How do you tell if you are in an inertial frame or not? According to Newton’s model of a fixed space, an inertial frame is one which is at rest or moving with constant velocity through that fixed space. We saw that determining this required us to observe the state of motion through that space of an object Q that was known to be not under the influence of any forces. If you observe Q to be at rest or moving with constant velocity, then you are in an inertial frame. If however, even in the absence of forces, the freely floating object Q appears to be accelerating in some direction with respect to you, you could conclude that this must be because you are in a frame that is an accelerating in a straight line in the opposite direction and hence you are not in an inertial frame.
But the interesting thing that Newton noted is that one could detect if one was in a non-inertial frame even without observing that external object Q if your frame was rotating, because then things in your own frame would start behaving oddly, with cups of tea sloshing around for no apparent reason. In fact, one could even measure the rate of one’s rotation by doing experiments purely within one’s own frame, even if one was in a windowless room so that one could not see outside.
Newton did just such an experiment to arrive at his conclusion that empty space seems to have this property that we cannot tell when we at rest or moving with constant velocity through it but we can tell when we are rotating. What he did was to hang a bucket of water from the ceiling and then twist the rope and let go. When the rope began to unwind causing the bucket to spin, he observed that the surface of the water was no longer flat but had a meniscus, with the water seeming to climb up the sides of the bucket so that the center of the surface was lower than the sides. Thus we can tell if the room we are in is rotating or not by hanging a bucket of water from the ceiling. Even if we do not cause the bucket to spin by twisting the rope, by observing the surface of the water, we can tell if the room is spinning by observing the shape of the surface of the water. We could do this in a closed room and do not need an external backdrop like the stars to know this.

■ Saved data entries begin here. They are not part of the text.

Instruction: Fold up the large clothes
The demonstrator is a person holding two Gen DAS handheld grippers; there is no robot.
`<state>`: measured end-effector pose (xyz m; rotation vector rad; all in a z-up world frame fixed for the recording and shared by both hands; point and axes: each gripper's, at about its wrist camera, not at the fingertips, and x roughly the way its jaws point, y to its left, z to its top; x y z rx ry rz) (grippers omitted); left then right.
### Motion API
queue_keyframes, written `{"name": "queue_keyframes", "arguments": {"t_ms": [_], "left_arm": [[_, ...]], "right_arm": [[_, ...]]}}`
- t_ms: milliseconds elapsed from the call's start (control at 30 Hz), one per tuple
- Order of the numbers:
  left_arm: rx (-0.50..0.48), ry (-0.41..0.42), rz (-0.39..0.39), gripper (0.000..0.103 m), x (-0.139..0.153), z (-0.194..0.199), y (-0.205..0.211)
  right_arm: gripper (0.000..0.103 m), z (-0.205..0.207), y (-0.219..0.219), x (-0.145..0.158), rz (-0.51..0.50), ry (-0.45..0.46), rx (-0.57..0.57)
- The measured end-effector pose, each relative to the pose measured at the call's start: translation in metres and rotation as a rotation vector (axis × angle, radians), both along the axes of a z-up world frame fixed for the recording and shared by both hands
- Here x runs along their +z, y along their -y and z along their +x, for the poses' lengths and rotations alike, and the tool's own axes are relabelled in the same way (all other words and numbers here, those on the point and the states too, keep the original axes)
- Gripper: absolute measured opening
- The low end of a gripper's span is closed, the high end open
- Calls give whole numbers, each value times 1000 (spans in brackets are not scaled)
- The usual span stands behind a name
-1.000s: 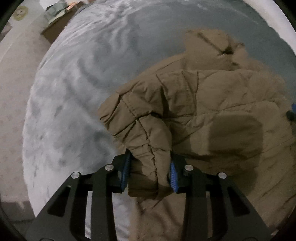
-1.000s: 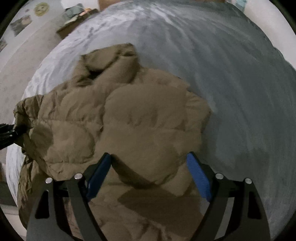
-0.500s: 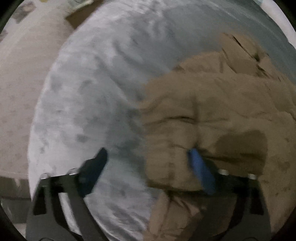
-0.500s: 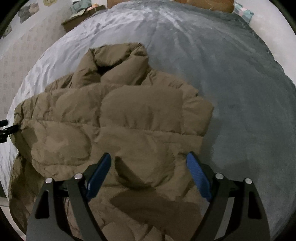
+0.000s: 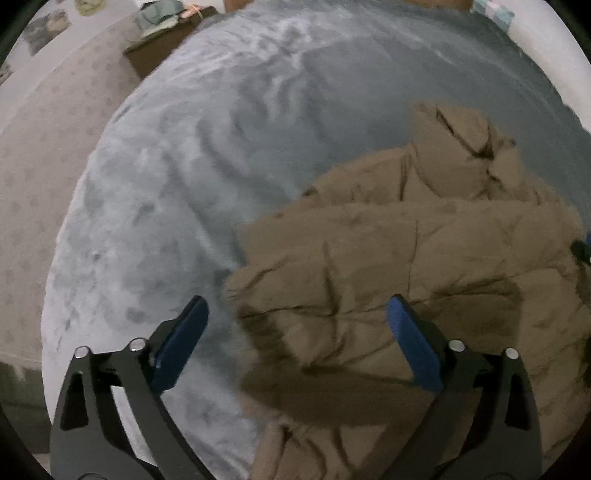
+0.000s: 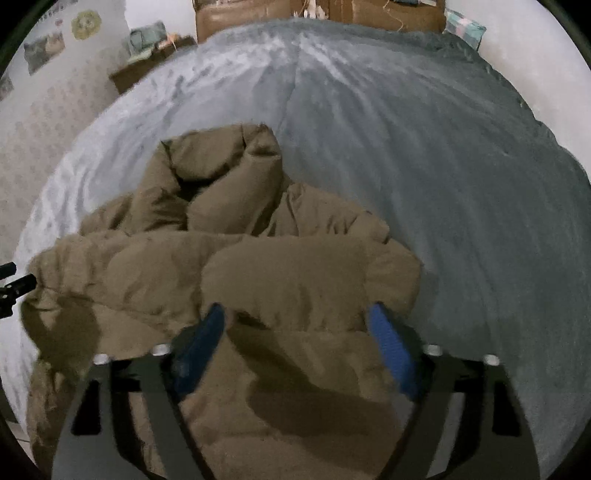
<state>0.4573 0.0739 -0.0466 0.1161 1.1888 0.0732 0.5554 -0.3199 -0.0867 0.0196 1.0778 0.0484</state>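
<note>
Across the bed: grey-blue blanket [image 6: 424, 155] covers it, rippled at upper left of the left wrist view.
jacket: brown puffy jacket [image 6: 288, 280] lies on the blanket, lower centre to lower left in the right wrist view, right half of the left wrist view [image 5: 406, 258]; collar end points to the top of frame.
left hand-held gripper [image 5: 297, 343]: jaws wide apart, just been narrowing a little; jacket edge sits between them, pads not pressing it; left blue pad over the blanket, right pad over the jacket.
right hand-held gripper [image 6: 295, 339]: jaws apart, just been closing; a puffed fold of jacket bulges between the pads, blurred, grip not seen.
background: brown headboard [image 6: 321, 14] at top; low wooden stand [image 6: 147, 62] at upper left.
</note>
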Motion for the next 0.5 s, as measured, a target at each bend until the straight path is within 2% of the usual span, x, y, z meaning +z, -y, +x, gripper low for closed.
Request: {"name": "queue_keyframes", "arguments": {"t_ms": [67, 100, 133, 233, 500], "left_arm": [[-5, -44, -7, 72, -14, 2, 5], [-4, -60, -10, 72, -24, 5, 5], [-2, -61, -18, 72, -30, 8, 6], [-10, -74, -41, 72, -44, 12, 0], [-33, -115, -18, 76, -60, 17, -5]], "right_arm": [[48, 7, -3, -7, -13, -16, -6], [45, 10, -4, -10, -21, -23, -4], [42, 11, -5, -13, -27, -29, -1], [42, 16, -8, -22, -52, -53, 12], [42, 26, -10, -46, -65, -107, 18]]}}
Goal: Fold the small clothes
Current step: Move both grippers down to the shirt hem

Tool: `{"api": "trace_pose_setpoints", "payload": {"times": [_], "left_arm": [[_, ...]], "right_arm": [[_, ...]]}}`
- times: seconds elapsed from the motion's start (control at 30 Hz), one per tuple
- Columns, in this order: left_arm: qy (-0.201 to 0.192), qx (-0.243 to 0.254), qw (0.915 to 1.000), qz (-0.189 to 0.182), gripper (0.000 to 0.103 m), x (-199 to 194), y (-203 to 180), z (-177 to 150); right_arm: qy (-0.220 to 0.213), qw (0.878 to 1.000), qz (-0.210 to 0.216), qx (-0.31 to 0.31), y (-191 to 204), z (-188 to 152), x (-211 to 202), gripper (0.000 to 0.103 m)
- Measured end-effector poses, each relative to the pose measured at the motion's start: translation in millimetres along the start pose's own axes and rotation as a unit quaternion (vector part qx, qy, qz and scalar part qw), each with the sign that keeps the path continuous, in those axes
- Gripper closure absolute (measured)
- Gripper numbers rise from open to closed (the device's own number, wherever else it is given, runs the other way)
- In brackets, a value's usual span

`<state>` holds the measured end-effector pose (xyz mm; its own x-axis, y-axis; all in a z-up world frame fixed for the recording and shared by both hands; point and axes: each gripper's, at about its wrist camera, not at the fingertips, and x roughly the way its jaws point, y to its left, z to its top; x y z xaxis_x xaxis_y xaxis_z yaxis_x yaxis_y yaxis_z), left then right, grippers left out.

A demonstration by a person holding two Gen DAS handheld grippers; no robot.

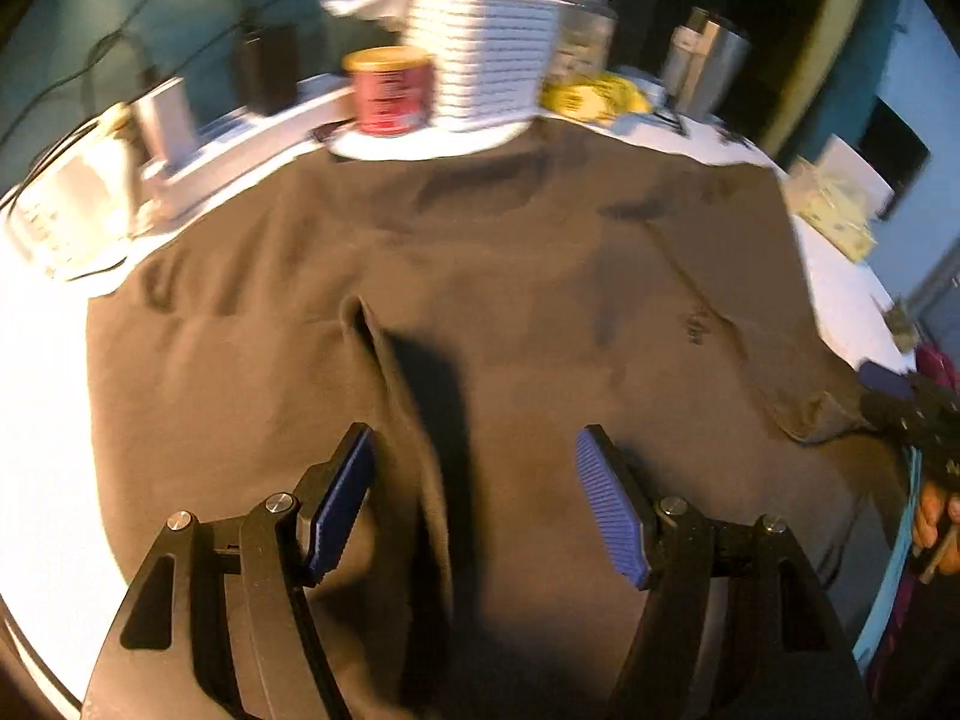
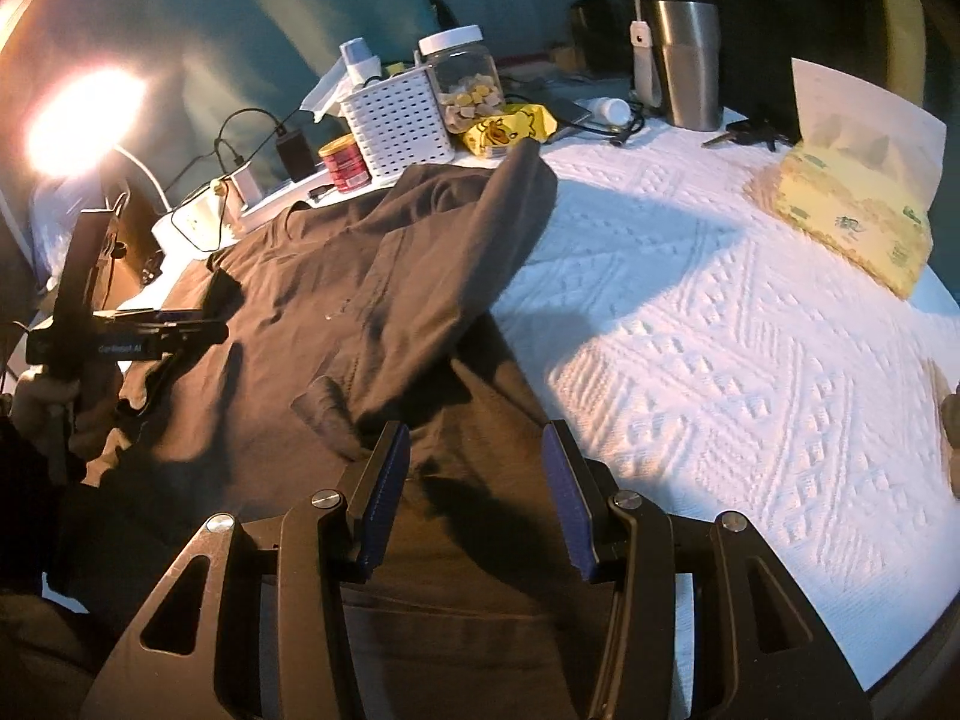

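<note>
- The left wrist view looked down on a dark brown shirt (image 1: 480, 276) spread flat over a white tablecloth (image 1: 42, 408), with a raised crease running down the cloth beside the left finger (image 1: 345, 498).
- The left gripper (image 1: 480, 504) hung over the shirt with its jaws apart and nothing between the blue pads.
- That view was blurred at the back; a red can (image 1: 393, 90), a white basket (image 1: 489, 60) and a steel tumbler (image 1: 705, 66) stood along the far edge.
- Only at its right edge did the right gripper (image 1: 918, 420) show, too cut off to read.
- The right wrist view showed what the left did not: one sleeve (image 2: 516, 204) lay out toward the basket (image 2: 399, 126), beside bare patterned tablecloth (image 2: 750, 330).
- The right gripper (image 2: 474, 492) hovered above the shirt's (image 2: 312, 276) near edge, jaws apart and empty.
- It alone showed a lit lamp (image 2: 84, 114), a jar (image 2: 462, 78), a yellow packet (image 2: 510, 129) and a tissue pack (image 2: 852, 216).
- The left gripper (image 2: 204, 327) appeared there from the side, over the shirt.
</note>
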<state>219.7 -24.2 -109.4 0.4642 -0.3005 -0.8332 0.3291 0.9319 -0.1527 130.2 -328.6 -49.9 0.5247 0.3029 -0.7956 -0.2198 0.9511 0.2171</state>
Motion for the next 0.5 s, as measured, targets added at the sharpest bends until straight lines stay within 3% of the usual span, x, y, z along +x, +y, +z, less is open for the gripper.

The effects of rotational motion are well known. Rotation, when perceived by an observer who is also rotating, introduces fictitious forces known as centrifugal and Coriolis forces. The former gives the appearance of wanting to make things move away from the center in a radial direction. An ice skater spinning on their axis with their arms hanging down will feel a tug trying to take them away from the body. The bulge at the Earth’s equator is seen by us who are at rest with respect to the spinning planet as being due to the matter near the equator being ‘pulled away’ from the center. Someone who is hanging on the rope in Newton’s bucket experiment and rotating with it would see the water not as rotating but being pulled away from the center and towards the sides. An example of Coriolis forces is when air currents tend to veer away from their expected trajectories. The number of familiar everyday occurrences can be easily expanded. All these are examples of the fictitious centrifugal and Coriolis forces that come into play to explain the deviations from Newton’s laws of motion that we see when we are in a rotating frame.
Newton concluded that space has this property that we cannot tell if we are at rest or moving with constant velocity through it but that we can tell if we are spinning. We can even calculate how fast we are spinning, by doing experiments purely within the rotating frame. The curvature of the water in the bucket increases with how fast it is rotating.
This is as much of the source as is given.